▸ EXERCISE AIM: For the material below, state how many lines have the word "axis" in them, with no other words.

____

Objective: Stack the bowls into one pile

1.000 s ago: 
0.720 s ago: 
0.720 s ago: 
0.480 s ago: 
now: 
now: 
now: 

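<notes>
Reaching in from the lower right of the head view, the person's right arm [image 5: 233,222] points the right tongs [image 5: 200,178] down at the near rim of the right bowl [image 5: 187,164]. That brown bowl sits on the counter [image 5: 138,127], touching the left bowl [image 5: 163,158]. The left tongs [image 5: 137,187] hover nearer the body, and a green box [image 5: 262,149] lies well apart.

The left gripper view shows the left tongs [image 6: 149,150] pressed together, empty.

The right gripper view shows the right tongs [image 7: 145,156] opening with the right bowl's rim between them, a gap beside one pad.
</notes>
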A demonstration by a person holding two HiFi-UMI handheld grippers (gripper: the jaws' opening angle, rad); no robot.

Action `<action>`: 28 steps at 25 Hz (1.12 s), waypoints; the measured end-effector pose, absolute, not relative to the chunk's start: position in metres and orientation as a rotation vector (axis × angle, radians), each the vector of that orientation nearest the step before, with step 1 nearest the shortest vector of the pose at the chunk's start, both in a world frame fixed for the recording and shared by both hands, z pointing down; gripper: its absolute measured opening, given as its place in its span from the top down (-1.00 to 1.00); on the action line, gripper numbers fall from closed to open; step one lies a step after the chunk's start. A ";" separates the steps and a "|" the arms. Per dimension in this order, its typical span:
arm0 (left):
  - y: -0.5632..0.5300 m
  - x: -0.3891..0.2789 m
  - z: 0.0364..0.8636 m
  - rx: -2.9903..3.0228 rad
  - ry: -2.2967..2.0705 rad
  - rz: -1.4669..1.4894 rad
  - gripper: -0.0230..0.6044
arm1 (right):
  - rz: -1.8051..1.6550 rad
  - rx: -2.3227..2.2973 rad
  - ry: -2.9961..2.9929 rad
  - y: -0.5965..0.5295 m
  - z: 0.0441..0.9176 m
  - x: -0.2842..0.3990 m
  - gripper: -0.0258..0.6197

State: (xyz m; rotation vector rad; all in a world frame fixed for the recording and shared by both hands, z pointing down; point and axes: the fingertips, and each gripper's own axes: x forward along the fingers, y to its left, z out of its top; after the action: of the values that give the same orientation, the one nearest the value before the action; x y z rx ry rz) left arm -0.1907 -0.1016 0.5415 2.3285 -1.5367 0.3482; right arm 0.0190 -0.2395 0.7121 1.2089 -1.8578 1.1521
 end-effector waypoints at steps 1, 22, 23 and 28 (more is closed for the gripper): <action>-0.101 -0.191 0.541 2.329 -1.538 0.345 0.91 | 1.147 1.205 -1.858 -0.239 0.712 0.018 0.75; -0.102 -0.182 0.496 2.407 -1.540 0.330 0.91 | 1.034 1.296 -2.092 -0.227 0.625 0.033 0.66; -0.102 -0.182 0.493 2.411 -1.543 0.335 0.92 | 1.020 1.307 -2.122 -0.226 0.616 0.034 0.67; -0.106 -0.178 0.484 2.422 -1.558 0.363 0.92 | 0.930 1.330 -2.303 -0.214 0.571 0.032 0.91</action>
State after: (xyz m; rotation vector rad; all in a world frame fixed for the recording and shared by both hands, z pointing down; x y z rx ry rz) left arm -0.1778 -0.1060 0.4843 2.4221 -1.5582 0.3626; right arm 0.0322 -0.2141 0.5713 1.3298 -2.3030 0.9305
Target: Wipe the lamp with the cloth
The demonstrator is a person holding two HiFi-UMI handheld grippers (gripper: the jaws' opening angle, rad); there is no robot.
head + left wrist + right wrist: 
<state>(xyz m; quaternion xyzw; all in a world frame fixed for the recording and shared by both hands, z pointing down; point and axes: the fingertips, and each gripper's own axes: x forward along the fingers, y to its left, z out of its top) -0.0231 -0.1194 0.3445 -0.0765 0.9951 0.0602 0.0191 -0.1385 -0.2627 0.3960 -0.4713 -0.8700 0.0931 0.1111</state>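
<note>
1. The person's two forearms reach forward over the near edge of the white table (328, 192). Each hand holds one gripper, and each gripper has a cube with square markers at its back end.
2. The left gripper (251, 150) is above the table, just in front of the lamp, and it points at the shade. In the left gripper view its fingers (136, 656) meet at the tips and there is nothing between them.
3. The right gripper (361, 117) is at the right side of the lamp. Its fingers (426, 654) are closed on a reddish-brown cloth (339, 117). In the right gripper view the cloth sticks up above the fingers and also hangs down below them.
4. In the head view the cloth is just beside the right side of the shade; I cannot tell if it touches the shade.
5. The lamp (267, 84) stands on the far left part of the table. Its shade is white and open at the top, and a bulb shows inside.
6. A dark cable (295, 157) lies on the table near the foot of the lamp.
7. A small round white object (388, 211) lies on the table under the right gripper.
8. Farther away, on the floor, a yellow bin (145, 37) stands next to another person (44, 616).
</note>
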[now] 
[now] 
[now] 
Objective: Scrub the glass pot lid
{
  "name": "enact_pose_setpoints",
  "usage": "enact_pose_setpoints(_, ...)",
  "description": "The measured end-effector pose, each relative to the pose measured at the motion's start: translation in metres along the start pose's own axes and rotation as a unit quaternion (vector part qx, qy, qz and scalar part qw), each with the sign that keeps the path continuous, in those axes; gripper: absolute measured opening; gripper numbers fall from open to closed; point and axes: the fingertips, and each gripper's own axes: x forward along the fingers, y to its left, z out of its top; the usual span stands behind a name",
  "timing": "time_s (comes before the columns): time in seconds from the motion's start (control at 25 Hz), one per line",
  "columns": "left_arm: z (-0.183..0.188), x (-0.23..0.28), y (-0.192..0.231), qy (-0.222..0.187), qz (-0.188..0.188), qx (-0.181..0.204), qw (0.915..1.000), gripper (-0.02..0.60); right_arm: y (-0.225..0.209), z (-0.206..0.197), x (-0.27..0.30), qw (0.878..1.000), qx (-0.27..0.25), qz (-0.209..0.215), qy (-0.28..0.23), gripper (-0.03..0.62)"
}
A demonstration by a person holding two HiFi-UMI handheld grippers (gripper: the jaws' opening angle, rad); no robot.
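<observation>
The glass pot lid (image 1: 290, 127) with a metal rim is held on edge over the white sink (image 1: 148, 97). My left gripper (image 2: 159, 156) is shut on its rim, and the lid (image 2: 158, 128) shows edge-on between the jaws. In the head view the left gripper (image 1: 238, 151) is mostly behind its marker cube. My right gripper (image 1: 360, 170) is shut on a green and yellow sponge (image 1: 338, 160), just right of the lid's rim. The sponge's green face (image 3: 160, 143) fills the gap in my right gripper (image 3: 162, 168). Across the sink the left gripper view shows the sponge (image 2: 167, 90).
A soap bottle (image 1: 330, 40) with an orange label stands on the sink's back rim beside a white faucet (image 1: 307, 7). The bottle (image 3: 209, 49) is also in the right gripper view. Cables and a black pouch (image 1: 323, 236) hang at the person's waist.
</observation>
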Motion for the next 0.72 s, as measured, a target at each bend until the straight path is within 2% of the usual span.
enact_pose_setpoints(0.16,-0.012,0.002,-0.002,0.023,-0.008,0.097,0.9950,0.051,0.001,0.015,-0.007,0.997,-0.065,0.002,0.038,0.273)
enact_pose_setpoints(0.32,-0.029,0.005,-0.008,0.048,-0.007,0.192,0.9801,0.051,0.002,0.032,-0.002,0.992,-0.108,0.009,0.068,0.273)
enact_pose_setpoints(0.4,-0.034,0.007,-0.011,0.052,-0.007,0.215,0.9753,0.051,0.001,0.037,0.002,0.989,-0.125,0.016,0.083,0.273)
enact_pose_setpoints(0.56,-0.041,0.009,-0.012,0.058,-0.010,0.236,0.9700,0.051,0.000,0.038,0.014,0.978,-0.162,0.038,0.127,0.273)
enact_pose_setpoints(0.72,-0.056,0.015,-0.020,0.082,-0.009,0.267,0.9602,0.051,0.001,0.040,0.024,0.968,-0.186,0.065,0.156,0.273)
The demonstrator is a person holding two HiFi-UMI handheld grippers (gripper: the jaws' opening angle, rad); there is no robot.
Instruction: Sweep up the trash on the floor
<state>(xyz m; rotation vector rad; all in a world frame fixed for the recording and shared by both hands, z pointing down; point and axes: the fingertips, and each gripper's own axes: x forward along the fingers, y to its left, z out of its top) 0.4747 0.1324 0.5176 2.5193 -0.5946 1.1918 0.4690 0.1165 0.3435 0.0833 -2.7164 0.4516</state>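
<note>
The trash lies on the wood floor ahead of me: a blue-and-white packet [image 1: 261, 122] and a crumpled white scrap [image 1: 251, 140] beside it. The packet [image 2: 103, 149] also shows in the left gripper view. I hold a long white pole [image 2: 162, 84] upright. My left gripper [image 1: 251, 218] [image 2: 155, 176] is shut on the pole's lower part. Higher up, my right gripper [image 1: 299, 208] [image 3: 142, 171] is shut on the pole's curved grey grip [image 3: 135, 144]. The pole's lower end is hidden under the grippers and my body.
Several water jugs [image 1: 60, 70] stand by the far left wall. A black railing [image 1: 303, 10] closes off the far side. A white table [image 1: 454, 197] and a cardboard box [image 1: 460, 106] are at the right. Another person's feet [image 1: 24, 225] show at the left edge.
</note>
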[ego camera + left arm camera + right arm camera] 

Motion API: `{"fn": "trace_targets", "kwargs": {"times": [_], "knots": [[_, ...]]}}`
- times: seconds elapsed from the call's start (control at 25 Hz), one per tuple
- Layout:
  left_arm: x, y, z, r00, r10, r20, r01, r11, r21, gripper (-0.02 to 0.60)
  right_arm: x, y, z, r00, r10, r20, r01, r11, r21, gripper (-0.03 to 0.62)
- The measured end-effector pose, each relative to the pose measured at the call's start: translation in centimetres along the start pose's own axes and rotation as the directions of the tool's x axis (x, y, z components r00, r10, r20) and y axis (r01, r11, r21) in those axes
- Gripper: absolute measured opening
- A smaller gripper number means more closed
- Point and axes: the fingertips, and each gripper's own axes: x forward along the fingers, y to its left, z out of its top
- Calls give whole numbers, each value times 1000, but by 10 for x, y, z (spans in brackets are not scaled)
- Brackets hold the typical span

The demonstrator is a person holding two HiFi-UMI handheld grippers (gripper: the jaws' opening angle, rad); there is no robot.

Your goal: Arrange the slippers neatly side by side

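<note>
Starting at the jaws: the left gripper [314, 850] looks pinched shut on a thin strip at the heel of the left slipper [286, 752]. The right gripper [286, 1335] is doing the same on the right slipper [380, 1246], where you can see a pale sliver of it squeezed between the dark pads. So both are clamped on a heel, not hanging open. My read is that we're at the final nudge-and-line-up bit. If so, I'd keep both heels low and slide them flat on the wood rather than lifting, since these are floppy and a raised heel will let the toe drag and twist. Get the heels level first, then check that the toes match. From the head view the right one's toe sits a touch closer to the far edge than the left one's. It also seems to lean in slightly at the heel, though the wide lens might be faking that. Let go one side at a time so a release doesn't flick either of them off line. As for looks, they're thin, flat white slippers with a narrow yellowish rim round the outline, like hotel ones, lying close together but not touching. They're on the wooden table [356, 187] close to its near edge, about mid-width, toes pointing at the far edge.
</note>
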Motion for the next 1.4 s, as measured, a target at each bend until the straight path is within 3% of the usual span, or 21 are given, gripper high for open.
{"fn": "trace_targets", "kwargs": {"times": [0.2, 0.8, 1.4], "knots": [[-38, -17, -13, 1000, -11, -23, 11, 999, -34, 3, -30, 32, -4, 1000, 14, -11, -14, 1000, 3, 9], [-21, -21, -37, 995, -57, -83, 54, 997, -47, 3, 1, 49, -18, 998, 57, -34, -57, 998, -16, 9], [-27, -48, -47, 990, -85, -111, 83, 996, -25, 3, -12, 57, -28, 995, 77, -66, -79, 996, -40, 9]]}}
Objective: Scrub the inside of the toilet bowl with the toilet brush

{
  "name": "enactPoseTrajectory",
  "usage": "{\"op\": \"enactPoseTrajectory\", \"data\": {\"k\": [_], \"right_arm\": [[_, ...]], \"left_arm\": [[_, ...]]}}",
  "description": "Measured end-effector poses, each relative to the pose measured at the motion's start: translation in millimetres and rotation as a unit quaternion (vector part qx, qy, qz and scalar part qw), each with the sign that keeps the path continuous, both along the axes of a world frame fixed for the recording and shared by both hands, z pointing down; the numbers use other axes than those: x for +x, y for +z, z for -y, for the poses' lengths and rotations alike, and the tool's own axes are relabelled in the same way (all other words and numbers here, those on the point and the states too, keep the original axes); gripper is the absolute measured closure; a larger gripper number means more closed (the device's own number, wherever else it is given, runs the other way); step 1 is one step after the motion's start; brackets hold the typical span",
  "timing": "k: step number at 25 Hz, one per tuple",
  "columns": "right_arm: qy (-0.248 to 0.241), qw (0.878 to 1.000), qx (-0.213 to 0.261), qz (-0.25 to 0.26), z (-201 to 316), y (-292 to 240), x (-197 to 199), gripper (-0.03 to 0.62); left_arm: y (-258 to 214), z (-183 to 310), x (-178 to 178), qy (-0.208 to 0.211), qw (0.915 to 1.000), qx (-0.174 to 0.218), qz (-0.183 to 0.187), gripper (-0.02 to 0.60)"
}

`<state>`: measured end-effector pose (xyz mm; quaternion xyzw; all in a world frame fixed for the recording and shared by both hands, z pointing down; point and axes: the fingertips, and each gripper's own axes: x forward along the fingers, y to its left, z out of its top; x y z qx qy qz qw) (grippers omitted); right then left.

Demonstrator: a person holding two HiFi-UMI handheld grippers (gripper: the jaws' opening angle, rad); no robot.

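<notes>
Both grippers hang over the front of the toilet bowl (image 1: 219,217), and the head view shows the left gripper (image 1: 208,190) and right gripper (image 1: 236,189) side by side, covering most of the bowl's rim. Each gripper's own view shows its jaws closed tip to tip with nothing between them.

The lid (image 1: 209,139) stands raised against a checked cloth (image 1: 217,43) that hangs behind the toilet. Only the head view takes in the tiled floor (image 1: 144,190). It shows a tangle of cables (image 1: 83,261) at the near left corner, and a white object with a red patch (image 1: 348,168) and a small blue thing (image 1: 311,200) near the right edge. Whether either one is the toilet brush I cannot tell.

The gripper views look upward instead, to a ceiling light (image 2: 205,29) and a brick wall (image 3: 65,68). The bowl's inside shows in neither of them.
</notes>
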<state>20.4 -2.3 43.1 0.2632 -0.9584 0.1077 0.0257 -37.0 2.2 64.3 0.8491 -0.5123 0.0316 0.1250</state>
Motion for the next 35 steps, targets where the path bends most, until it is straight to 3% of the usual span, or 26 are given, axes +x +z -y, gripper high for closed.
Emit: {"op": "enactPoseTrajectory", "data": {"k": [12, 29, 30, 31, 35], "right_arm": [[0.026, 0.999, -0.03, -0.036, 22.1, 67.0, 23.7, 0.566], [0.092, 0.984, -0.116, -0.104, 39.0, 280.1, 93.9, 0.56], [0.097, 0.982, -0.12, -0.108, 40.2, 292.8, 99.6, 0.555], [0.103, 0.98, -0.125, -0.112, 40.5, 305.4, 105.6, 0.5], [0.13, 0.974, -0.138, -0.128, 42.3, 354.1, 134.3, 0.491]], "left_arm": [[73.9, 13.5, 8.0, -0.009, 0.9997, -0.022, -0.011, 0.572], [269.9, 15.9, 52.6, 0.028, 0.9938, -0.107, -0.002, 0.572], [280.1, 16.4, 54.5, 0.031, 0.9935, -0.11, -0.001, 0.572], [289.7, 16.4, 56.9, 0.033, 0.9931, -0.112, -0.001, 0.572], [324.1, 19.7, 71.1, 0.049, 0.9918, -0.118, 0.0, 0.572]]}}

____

▸ EXERCISE OUTPUT: 2